This exhibition was the first time I got to create a solo show specifically for a space. In coming up with the concept, I was thinking about the space being part gym, part jewelry store, and part gallery. I think the title “Fad Bodies” speaks to the nature of the way health and beauty products are marketed and aestheticized. It’s also where I pull some of my forms- a corporeal comedy in exercise or the idea of toning and perfecting the body, the title is tongue in cheek. This body of work started with the older white yoga mat pieces that I made in the past, they were more austere and somber. As I started using materials more in the form of painting and eventually installation, the pieces have become more sardonic and funny.
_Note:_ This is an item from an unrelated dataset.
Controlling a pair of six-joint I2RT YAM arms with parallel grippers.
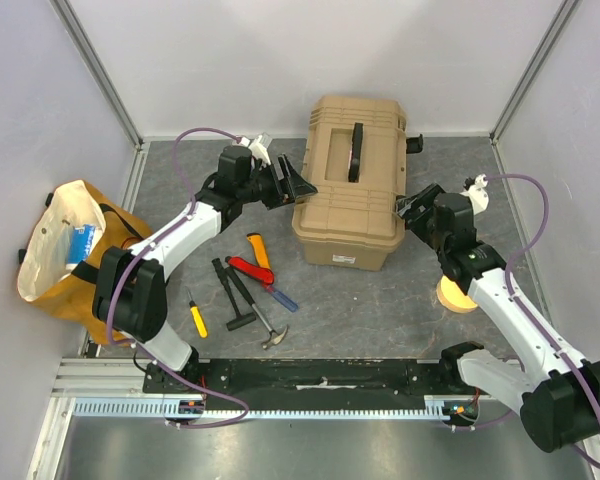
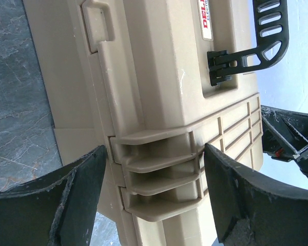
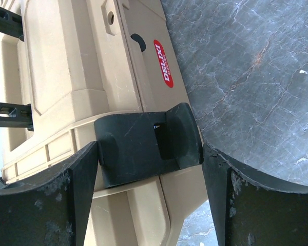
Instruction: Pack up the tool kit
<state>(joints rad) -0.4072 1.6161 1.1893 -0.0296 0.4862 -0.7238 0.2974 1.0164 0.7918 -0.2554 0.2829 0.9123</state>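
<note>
Bracketed the closed tan toolbox [image 1: 352, 180] at mid-table with both claws spread wide. Set the left gripper [image 2: 151, 171] about its stepped ribs and the right gripper [image 3: 150, 154] about the black latch [image 3: 136, 148], probably to free the lid. Found hammer [image 1: 272, 337] and yellow screwdriver [image 1: 198, 320] loose front-left, unpacked.

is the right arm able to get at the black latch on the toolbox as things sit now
Probably yes. The right pincer is open, and in the wrist view the black latch sits right between its jaws with nothing in front of it.
</note>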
HAVE YOU EVER EXHIBITED ANY OF THIS WORK BEFORE? IF SO, HOW IS IT DIFFERENT HERE?

These pieces continue the series of yoga mat paintings that I’ve been making but here I was able to create a critical environment where they can speak to each other and to the space. I created a consistent body of work for this show, six larger works the same size, and a few smaller pieces. These pieces also have the aluminum foreground forms, which I had only ever incorporated into two pieces before. So this is the first time I got to utilize the powder-coated aluminum as a unifying aesthetic decision for this show. I think all of these decisions speak to how materials operate in a gym; aluminum or metal is usually approachable and colored or padded to minimize injury. The ballet bars on the wall allow the paintings to operate as people in a gym and the viewer to approach the space and the work in a different way than they’d be treated in a white cube.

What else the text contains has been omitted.